Il faut, enfin, s’accorder sur une définition claire du champ couvert par nos négociations et réaffirmer notre confiance dans le cadre où elles s’inscrivent : nous devons nous en tenir aux questions proprement commerciales et ne pas chercher à bouleverser l’accord général sur les tarifs et le commerce, qui a fait ses preuves.
La France, enfin, ne peut s’engager dans la négociation que si elle est à même d’en mesurer la portée et les résultats. Avant toute discussion approfondie, il convient, d’abord, que les parties en présence aient pris les dispositions juridiques et pratiques qui leur permettront de prendre des engagements de même portée. A cette fin, la Communauté européenne, qui a défini sa conception d’ensemble de la négociation, devra donner un mandat précis à la Commission. De même, il est nécessaire, avant que des discussions concrètes puissent commencer, que le projet de loi sur la réforme du commerce ait été voté par le Congrès des Etats-Unis.
Surtout, faute d’une suffisante stabilité monétaire, les résultats de nos accords ne seraient pas vraiment mesurables ou encore pourraient, à tout instant, être remis en cause par des changements chaotiques des parités de change.

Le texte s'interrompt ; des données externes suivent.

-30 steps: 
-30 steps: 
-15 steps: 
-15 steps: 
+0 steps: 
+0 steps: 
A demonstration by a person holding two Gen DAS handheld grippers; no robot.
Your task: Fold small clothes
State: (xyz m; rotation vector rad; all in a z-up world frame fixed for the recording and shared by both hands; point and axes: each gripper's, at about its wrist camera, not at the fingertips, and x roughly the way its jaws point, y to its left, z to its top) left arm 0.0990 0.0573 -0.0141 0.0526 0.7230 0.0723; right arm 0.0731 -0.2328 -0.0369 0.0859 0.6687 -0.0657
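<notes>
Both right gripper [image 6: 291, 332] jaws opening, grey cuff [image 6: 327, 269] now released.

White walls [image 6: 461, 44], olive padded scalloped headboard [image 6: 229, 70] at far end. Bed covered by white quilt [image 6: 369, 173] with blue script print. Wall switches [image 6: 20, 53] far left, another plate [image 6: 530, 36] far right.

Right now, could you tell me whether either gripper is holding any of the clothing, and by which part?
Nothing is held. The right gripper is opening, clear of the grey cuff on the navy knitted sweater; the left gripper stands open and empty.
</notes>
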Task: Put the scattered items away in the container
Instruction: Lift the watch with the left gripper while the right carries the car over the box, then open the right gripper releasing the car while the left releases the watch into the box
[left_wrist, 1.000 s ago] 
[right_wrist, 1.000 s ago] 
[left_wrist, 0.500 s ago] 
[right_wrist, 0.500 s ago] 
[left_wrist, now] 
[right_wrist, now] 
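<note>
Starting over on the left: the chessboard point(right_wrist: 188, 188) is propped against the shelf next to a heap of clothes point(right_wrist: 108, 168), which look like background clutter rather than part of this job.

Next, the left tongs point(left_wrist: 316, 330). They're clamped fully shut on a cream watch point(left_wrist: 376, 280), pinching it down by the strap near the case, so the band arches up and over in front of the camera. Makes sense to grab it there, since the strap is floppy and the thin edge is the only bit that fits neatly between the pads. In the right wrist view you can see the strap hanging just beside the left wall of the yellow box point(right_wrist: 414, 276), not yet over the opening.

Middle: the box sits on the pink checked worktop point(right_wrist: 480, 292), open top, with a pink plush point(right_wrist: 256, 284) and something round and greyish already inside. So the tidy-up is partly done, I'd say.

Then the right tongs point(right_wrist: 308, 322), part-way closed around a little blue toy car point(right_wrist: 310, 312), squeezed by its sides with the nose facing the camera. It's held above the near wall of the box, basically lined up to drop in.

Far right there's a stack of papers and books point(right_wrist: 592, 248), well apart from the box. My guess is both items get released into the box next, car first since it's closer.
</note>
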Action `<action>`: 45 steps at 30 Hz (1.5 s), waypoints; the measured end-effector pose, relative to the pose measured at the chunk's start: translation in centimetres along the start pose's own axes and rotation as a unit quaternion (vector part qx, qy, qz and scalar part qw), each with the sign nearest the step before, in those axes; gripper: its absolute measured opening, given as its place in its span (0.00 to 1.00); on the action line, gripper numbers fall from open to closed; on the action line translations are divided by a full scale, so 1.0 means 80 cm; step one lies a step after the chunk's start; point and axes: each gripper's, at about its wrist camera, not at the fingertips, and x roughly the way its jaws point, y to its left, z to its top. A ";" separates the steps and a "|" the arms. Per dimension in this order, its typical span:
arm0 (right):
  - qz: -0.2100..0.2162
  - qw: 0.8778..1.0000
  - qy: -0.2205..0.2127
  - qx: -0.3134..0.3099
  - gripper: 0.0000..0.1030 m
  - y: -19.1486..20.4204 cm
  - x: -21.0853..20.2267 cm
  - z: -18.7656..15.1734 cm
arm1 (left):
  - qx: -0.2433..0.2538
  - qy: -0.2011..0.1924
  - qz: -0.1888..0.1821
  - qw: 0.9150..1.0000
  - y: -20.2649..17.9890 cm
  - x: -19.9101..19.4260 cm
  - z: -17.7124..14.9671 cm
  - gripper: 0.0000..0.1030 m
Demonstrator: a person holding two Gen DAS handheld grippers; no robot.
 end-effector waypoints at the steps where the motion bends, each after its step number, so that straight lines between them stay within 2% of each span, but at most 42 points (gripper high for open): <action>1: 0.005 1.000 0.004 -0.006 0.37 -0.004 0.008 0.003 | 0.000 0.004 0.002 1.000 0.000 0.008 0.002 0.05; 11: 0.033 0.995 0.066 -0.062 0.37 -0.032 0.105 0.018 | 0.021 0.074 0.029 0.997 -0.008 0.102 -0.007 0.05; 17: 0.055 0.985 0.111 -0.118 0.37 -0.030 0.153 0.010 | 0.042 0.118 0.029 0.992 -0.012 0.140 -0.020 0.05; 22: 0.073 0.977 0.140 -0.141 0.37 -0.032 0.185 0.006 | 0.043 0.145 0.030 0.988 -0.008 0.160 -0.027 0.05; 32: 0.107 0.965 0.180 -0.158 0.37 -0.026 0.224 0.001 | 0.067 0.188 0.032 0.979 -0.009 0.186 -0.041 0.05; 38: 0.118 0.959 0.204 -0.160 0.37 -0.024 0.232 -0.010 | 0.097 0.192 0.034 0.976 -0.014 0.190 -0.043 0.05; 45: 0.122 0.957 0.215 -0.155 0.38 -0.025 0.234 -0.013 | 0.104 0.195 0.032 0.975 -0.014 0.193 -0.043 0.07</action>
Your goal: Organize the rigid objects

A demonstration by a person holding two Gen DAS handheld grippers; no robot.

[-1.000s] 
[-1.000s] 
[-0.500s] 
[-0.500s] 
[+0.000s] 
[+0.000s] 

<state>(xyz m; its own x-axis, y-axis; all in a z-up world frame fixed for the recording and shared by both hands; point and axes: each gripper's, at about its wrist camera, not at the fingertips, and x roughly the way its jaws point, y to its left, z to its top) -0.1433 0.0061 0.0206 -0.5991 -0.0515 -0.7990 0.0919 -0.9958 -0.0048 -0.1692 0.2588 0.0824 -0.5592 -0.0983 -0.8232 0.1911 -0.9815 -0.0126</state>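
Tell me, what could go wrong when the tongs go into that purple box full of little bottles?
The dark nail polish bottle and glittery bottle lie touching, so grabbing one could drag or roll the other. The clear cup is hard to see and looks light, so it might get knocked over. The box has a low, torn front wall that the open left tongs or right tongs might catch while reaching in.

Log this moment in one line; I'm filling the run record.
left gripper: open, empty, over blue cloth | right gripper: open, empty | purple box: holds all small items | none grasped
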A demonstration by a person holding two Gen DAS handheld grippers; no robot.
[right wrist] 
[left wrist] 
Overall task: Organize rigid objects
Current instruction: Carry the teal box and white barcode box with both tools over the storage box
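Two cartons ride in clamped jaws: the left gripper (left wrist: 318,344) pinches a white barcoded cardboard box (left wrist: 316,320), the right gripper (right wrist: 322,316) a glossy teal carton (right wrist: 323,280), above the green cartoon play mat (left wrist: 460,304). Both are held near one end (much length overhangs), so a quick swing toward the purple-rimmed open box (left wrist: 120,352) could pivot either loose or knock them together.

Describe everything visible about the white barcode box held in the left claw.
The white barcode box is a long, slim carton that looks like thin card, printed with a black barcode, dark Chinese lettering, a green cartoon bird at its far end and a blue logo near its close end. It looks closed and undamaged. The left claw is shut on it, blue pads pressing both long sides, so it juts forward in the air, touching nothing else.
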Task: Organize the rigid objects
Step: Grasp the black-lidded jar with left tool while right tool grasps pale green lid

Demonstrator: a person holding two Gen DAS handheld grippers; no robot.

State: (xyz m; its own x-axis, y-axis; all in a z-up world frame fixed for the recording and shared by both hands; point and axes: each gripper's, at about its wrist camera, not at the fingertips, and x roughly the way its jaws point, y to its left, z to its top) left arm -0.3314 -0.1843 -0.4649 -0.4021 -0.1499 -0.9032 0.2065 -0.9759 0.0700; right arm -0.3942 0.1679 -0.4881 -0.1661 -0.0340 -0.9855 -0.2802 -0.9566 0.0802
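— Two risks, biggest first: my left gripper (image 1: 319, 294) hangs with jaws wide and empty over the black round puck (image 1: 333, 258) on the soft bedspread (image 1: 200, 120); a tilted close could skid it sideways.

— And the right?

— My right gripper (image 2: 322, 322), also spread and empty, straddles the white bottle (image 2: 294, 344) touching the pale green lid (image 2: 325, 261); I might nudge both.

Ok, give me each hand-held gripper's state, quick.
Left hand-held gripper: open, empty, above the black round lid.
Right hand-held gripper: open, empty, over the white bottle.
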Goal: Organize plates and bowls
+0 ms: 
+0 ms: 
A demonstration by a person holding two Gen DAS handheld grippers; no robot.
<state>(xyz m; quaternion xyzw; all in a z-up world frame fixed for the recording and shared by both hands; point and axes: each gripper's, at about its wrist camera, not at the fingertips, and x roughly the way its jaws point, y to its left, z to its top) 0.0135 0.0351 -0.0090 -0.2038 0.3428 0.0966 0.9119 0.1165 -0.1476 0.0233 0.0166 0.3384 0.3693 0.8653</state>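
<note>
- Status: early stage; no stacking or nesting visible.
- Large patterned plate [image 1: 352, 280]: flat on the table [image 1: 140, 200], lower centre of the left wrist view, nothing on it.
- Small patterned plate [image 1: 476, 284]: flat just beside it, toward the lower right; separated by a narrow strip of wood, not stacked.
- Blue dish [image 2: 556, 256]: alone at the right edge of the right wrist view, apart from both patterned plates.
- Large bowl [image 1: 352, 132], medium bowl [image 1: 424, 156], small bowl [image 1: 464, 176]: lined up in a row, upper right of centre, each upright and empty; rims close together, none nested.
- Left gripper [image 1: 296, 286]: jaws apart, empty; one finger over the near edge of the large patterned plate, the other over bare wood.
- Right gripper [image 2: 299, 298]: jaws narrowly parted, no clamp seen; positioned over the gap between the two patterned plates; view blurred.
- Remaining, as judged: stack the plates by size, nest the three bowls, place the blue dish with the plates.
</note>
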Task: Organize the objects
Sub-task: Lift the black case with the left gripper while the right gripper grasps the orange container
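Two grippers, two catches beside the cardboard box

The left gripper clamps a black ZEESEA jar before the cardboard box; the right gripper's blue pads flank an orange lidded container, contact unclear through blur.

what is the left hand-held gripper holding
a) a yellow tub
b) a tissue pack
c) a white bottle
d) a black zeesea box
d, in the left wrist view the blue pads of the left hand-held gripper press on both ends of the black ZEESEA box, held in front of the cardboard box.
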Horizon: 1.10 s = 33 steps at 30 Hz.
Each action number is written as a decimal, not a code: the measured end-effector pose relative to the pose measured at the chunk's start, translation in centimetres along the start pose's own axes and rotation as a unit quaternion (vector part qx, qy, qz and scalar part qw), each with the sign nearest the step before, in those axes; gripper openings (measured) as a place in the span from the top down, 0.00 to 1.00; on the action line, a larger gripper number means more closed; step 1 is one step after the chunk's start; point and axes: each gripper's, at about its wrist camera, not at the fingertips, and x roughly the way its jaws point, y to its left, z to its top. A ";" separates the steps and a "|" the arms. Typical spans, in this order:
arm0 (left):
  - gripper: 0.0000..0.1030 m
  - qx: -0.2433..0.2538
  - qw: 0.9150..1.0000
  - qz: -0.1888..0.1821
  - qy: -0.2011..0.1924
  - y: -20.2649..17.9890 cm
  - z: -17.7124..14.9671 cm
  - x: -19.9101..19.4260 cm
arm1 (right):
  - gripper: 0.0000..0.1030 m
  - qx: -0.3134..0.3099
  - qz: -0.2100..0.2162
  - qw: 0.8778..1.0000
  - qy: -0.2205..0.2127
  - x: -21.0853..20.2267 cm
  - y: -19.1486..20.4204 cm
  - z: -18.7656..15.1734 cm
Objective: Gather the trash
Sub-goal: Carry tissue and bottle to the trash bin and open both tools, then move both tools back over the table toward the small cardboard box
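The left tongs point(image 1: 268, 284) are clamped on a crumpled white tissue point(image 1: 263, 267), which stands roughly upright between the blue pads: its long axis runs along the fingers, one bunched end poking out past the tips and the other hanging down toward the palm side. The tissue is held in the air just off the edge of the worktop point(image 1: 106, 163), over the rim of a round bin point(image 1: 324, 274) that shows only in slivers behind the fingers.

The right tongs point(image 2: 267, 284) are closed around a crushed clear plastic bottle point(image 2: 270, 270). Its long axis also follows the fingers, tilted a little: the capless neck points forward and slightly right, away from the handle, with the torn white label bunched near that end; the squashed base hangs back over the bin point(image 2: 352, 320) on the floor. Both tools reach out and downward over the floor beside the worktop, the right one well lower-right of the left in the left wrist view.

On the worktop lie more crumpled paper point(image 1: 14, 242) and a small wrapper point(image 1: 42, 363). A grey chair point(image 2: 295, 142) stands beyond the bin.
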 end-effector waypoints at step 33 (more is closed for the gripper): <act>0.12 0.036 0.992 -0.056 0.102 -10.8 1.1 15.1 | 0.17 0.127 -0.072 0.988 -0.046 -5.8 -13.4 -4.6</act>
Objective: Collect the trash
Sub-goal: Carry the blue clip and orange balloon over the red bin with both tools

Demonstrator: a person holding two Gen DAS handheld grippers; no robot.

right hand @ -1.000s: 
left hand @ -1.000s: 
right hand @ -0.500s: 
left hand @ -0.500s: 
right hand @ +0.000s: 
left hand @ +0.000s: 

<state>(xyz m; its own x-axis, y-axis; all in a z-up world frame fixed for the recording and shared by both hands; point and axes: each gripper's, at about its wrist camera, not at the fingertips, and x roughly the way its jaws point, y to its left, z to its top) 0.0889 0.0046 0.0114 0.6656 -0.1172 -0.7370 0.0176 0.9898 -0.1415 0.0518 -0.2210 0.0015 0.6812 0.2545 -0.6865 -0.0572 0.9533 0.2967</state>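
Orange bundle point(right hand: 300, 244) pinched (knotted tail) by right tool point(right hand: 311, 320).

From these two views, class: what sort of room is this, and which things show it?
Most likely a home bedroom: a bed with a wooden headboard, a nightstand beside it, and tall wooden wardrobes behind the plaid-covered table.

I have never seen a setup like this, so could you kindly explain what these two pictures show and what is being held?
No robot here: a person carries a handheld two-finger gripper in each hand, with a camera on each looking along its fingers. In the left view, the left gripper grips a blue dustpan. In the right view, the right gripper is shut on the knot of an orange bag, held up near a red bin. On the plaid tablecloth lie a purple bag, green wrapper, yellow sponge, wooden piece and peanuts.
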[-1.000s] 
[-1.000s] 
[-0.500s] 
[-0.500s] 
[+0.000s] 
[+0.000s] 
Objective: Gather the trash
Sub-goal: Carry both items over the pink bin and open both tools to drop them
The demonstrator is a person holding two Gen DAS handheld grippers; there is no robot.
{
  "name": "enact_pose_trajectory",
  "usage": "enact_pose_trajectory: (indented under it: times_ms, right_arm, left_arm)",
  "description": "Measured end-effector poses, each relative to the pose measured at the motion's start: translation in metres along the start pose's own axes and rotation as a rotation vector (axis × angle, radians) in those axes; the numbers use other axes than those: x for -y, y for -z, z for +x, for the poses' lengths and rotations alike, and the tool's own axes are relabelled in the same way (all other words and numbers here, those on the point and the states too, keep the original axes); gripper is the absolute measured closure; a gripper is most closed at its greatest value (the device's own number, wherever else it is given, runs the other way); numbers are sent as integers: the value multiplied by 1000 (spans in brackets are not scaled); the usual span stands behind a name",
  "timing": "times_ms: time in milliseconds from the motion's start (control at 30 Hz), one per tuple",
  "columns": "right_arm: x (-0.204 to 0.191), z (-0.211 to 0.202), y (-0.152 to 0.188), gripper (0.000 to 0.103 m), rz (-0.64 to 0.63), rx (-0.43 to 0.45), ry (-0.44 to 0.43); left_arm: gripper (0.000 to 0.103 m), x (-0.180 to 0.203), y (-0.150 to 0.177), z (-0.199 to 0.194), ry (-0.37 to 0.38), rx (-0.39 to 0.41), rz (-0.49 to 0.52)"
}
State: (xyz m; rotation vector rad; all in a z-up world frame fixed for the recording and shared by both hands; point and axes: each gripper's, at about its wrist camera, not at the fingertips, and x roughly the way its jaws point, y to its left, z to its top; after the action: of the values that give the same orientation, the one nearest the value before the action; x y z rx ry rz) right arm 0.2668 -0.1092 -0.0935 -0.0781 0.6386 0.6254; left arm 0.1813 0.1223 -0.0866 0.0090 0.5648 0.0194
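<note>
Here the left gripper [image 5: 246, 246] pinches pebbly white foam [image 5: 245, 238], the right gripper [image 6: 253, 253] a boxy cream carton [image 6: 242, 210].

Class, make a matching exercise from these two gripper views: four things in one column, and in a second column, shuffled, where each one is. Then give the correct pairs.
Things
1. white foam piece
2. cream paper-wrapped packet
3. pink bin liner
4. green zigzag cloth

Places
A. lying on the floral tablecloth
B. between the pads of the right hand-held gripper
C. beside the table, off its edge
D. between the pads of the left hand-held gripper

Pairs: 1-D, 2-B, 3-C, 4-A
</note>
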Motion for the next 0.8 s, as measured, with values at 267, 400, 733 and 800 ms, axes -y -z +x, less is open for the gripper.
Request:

Certes, l’état des relations monétaires internationales est aujourd’hui meilleur qu’il y a quelques mois. Il s’en faut qu’il soit redevenu normal. Des écarts appréciables subsistent encore entre les cours des principales devises sur les marchés et les parités de change que nous avons, je le rappelle, arrêtées en commun. C’est pourquoi, sans poser de préalable monétaire à l’ouverture des négociations, la France considère que leur poursuite et leur aboutissement doivent être soumis à deux conditions. La première est une volonté commune des participants de maintenir les fluctuations monétaires dans des marges précises et de défendre la grille des parités établie en commun. La seconde, est que le progrès des négociations commerciales aille de pair avec celui des négociations engagées ailleurs pour l’établissement d’un nouvel ordre monétaire, durable et équitable, fondé sur des parités fixes mais ajustables, et sur la convertibilité générale des monnaies. Notre position doit être connue sans équivoque sur ce point.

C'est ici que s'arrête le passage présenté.